- Thomas Wayne, as he appeared on a variant cover of Detective Comics #1050 (January 2022). Art by Jorge Molina.

Publication information
- Publisher: DC Comics
- First appearance: Detective Comics #33 (November 1939)
- Created by: Bill Finger (writer) Gardner Fox (writer) Bob Kane (artist) Jerry Robinson (artist)

In-story information
- Full name: Dr. Thomas Wayne
- Team affiliations: Wayne Enterprises
- Supporting character of: Batman Flash
- Notable aliases: Dr. Wayne, Batman

= Thomas Wayne =

DC Comics character

Dr. Thomas Wayne, M.D. is a fictional character appearing in American comic books published by DC Comics. He is the father of Bruce Wayne, and husband of Martha Wayne as well as the paternal grandfather of Damian Wayne. Wayne was introduced in Detective Comics #33 (November 1939), the first exposition of Batman's origin story. A gifted surgeon and philanthropist to Gotham City, Wayne inherited the Wayne family fortune after Patrick Wayne. When Wayne and his wife are murdered in a street mugging, Bruce is inspired to fight crime in Gotham as the superhero Batman.

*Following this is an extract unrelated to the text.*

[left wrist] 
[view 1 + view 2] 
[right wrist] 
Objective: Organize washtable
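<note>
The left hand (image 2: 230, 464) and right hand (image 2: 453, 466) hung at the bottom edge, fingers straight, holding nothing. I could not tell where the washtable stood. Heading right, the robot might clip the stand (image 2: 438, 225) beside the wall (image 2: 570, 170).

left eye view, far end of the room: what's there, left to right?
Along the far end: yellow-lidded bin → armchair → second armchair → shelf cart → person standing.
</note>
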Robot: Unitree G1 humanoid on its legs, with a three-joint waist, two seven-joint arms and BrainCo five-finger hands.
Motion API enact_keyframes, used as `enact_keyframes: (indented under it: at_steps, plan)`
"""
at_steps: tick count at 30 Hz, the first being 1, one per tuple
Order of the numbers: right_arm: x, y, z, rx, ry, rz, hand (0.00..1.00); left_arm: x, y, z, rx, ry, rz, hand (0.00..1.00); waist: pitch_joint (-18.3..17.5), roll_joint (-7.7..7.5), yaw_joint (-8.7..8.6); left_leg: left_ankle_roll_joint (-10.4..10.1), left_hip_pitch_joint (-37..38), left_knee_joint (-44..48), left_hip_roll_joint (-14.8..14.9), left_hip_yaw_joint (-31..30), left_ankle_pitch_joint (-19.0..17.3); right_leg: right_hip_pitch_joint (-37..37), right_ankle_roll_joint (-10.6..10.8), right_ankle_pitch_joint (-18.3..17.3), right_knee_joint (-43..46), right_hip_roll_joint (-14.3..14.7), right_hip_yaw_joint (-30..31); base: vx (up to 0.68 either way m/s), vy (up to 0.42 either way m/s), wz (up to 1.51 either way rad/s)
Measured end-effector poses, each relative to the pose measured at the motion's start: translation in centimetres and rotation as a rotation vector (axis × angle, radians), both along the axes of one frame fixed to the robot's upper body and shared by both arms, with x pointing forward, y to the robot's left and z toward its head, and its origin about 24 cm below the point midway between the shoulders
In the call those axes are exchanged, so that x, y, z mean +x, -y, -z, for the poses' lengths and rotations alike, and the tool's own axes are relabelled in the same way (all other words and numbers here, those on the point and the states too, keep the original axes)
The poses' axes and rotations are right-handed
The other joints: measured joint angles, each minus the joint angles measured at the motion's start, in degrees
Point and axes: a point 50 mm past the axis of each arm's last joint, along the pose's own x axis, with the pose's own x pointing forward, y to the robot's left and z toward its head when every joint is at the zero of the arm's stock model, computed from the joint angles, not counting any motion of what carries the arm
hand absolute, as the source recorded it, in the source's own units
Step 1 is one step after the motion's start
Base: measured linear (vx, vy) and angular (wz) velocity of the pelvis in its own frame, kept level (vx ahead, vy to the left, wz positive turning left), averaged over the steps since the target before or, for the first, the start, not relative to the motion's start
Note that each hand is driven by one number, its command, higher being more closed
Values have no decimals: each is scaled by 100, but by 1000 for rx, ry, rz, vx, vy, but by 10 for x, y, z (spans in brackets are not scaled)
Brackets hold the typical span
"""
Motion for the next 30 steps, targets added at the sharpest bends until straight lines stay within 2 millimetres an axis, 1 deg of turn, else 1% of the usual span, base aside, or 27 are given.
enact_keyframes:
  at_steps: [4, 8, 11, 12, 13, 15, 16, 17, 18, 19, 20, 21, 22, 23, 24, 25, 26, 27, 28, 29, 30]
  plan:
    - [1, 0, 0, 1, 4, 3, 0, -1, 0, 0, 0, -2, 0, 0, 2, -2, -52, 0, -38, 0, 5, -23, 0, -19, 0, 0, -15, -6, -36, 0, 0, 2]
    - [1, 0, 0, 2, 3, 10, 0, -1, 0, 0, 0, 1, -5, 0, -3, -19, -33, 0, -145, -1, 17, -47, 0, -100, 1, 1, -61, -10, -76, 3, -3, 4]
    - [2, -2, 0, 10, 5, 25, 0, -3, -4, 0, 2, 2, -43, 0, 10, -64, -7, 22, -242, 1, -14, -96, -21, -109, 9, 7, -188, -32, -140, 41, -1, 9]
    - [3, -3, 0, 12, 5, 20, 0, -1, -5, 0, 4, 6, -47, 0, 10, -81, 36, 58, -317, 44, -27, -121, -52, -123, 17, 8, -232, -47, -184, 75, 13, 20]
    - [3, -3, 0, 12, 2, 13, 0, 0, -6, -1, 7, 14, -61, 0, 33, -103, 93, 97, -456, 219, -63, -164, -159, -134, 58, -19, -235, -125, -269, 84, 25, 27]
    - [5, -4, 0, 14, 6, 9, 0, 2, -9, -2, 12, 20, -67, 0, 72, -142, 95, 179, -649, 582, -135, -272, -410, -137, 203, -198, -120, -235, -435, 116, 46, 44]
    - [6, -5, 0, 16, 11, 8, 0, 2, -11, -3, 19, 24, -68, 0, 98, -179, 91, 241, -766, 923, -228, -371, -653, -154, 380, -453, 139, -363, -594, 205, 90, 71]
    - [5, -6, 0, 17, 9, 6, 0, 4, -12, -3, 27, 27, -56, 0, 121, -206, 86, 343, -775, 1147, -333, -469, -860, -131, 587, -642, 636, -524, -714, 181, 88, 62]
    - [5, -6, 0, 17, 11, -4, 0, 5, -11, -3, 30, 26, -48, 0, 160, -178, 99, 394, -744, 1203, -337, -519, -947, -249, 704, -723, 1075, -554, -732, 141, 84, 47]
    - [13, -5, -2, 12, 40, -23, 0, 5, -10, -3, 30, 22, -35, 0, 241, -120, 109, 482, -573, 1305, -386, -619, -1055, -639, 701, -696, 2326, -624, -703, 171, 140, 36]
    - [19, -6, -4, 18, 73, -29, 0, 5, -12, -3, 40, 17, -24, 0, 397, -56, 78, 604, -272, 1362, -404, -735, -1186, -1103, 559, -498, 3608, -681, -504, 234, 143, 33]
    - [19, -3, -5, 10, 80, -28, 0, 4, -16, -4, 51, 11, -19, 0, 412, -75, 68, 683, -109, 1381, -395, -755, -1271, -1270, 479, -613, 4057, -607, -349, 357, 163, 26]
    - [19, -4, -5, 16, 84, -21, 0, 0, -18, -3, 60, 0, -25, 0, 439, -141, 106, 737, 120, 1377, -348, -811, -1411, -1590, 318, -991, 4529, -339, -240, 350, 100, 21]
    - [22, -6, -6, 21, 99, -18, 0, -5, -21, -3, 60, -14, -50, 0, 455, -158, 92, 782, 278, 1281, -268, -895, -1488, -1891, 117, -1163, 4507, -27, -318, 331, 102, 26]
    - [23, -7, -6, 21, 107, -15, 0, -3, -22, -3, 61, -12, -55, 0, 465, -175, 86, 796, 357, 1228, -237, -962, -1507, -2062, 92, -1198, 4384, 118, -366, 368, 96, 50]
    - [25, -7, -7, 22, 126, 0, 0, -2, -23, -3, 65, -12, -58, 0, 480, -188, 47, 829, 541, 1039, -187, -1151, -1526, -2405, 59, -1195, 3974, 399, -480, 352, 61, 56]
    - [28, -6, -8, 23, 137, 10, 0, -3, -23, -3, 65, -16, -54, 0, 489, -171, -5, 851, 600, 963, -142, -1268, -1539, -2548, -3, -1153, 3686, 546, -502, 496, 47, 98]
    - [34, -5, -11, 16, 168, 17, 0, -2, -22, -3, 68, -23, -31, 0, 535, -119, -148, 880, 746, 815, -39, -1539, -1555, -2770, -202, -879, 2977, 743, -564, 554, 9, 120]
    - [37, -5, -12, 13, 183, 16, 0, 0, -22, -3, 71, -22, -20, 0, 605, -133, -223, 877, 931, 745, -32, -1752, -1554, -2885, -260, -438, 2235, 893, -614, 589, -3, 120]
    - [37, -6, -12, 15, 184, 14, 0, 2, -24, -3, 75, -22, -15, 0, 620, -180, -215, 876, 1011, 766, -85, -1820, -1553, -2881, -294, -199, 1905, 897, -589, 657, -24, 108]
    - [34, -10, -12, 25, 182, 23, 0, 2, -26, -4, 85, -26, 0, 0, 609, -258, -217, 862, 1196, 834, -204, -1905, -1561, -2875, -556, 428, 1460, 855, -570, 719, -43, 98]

Wayne was revived in Geoff Johns' alternate timeline comic Flashpoint (2011), in which he plays a major role as a hardened, more violent version of Batman, whose son was killed instead of him and his wife, leading both of them to become the altered reality's counterparts of Batman and the Joker respectively, and dies again by the end of the storyline. Dr. Wayne returned to the main DC Universe in DC Rebirth, as a revived amalgamation of his original self killed by Joe Chill and his Flashpoint Batman self killed in "The Button", teaming up with the supervillain Bane to attempt to force his son to retire as Batman.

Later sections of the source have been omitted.